▶ [Try it]: Filter the lines below, keeping each one that holds "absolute".

==== Collected material

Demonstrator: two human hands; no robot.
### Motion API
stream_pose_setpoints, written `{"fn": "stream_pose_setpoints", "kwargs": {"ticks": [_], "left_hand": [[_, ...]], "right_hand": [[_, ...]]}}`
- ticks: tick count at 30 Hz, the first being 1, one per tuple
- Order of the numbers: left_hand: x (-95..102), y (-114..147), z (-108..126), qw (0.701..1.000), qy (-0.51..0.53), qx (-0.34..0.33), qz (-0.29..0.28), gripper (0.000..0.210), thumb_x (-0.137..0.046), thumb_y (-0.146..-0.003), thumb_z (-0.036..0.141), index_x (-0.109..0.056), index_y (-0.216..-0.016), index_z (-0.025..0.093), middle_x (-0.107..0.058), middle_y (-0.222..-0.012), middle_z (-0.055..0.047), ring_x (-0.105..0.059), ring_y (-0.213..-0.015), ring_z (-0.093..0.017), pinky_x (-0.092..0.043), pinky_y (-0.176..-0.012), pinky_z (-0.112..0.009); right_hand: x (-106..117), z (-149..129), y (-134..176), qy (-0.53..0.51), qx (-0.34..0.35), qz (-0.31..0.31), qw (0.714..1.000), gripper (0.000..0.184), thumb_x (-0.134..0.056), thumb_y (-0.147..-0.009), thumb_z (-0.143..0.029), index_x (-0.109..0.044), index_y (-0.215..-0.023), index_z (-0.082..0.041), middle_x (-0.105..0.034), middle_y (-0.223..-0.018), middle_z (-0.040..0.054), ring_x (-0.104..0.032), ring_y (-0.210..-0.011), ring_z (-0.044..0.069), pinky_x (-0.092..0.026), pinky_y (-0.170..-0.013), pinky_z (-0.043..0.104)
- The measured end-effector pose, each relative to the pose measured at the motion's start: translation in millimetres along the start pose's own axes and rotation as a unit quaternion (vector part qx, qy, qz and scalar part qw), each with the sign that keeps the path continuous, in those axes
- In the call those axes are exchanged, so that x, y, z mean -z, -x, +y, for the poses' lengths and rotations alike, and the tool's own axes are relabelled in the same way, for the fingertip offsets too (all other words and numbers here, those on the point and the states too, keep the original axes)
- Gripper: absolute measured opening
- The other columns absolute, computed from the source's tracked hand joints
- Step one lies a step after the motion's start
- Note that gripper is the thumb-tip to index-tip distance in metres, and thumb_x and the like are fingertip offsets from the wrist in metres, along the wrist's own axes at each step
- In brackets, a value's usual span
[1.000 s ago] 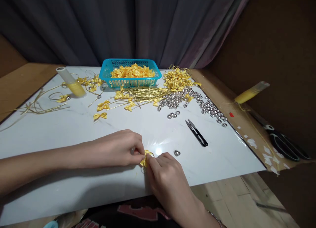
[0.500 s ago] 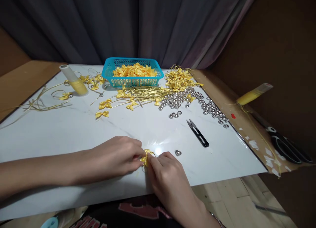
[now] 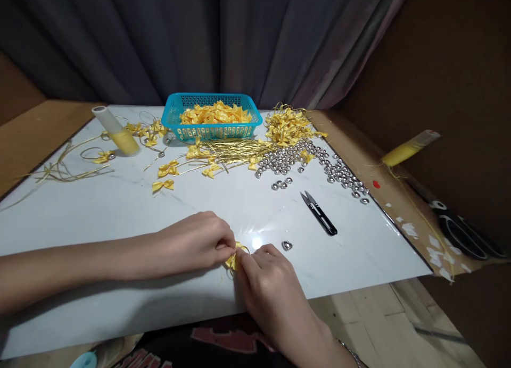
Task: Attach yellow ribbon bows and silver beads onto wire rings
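Both the left hand (image 3: 195, 243) and the right hand (image 3: 269, 283) pinched a yellow bow (image 3: 235, 257) between fingertips, low over the white bench (image 3: 120, 214), beside a silver bead (image 3: 286, 245).

Snips (image 3: 319, 214) right of hands (image 3: 235, 256)

yellow bow (image 3: 235, 257), turquoise basket (image 3: 175, 113), seemingly silver beads (image 3: 287, 160)

The left hand (image 3: 195, 243) shifted only a little: it drifted slightly toward the person half a second ago, then came back up and closed tighter against the right hand (image 3: 267, 283). Between their fingertips the yellow bow (image 3: 233, 257) became more covered, and less of its loop showed.
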State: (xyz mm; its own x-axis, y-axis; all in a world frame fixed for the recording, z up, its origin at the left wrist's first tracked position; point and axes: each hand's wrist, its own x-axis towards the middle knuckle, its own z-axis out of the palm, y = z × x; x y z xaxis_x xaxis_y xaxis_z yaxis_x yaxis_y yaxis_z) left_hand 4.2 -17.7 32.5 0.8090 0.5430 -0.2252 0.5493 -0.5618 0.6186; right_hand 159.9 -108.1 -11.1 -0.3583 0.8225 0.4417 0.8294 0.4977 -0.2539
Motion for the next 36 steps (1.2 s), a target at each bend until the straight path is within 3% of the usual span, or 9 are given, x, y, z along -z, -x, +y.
{"fn": "stream_pose_setpoints", "kwargs": {"ticks": [4,8,15,23,31,36], "left_hand": [[7.3,-4.3,0.9,0.995,0.032,0.059,-0.069,0.027,-0.048,-0.079,0.025,-0.070,-0.069,0.014,-0.058,-0.056,0.000,-0.045,-0.050,-0.009,-0.029,-0.048,-0.020],[8.1,-2.3,2.6,0.991,0.055,0.082,-0.091,0.023,-0.050,-0.075,0.022,-0.072,-0.077,0.016,-0.049,-0.052,0.004,-0.038,-0.047,-0.008,-0.026,-0.044,-0.019],[1.4,3.7,7.9,0.997,-0.048,0.015,-0.064,0.018,-0.046,-0.071,0.013,-0.059,-0.058,0.015,-0.048,-0.050,0.003,-0.037,-0.047,-0.008,-0.023,-0.049,-0.022],[-6.3,9.7,7.8,0.991,-0.125,-0.025,-0.030,0.029,-0.042,-0.085,0.019,-0.059,-0.062,0.016,-0.061,-0.062,-0.003,-0.053,-0.055,-0.012,-0.026,-0.051,-0.024],[-7.6,11.1,6.9,0.993,-0.107,-0.016,-0.041,0.026,-0.044,-0.084,0.018,-0.056,-0.060,0.016,-0.061,-0.061,-0.002,-0.053,-0.055,-0.012,-0.026,-0.051,-0.025],[-5.9,15.6,8.9,0.995,-0.082,-0.014,-0.058,0.018,-0.045,-0.075,0.010,-0.051,-0.059,0.017,-0.058,-0.061,0.001,-0.051,-0.055,-0.010,-0.025,-0.052,-0.024]], "right_hand": [[-0.8,0.0,0.3,0.003,-0.001,0.009,1.000,0.032,-0.037,-0.082,-0.002,-0.062,-0.066,-0.013,-0.053,-0.046,0.0021,-0.038,-0.042,0.014,-0.033,-0.052,0.029],[-0.7,-0.4,0.5,-0.002,-0.002,0.005,1.000,0.032,-0.037,-0.082,-0.002,-0.063,-0.067,-0.012,-0.053,-0.046,0.0019,-0.039,-0.042,0.014,-0.033,-0.052,0.029],[-0.8,0.0,2.1,-0.005,-0.001,0.002,1.000,0.031,-0.036,-0.081,0.000,-0.061,-0.069,-0.013,-0.053,-0.047,0.0014,-0.040,-0.042,0.013,-0.032,-0.053,0.028],[1.6,-0.9,0.8,-0.024,-0.005,-0.029,0.999,0.028,-0.037,-0.079,0.001,-0.058,-0.069,-0.016,-0.053,-0.050,0.0002,-0.038,-0.044,0.013,-0.033,-0.056,0.028],[8.6,-0.4,3.6,-0.033,0.025,-0.067,0.997,0.025,-0.038,-0.075,0.001,-0.057,-0.070,-0.015,-0.055,-0.052,0.0010,-0.038,-0.045,0.013,-0.032,-0.057,0.029],[15.6,1.3,3.4,-0.048,0.043,-0.117,0.991,0.027,-0.041,-0.062,0.002,-0.058,-0.074,-0.014,-0.060,-0.055,0.0009,-0.040,-0.046,0.014,-0.030,-0.058,0.030]]}}
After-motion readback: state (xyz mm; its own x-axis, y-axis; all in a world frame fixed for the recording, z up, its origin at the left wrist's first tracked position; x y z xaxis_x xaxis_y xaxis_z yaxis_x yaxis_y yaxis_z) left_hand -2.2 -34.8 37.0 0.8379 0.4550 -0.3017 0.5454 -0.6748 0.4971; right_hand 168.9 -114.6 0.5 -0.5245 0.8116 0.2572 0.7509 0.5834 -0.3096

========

▶ [Response for this exercise]:
- Gripper: absolute measured opening
- The other columns absolute, computed from the source's tracked hand joints

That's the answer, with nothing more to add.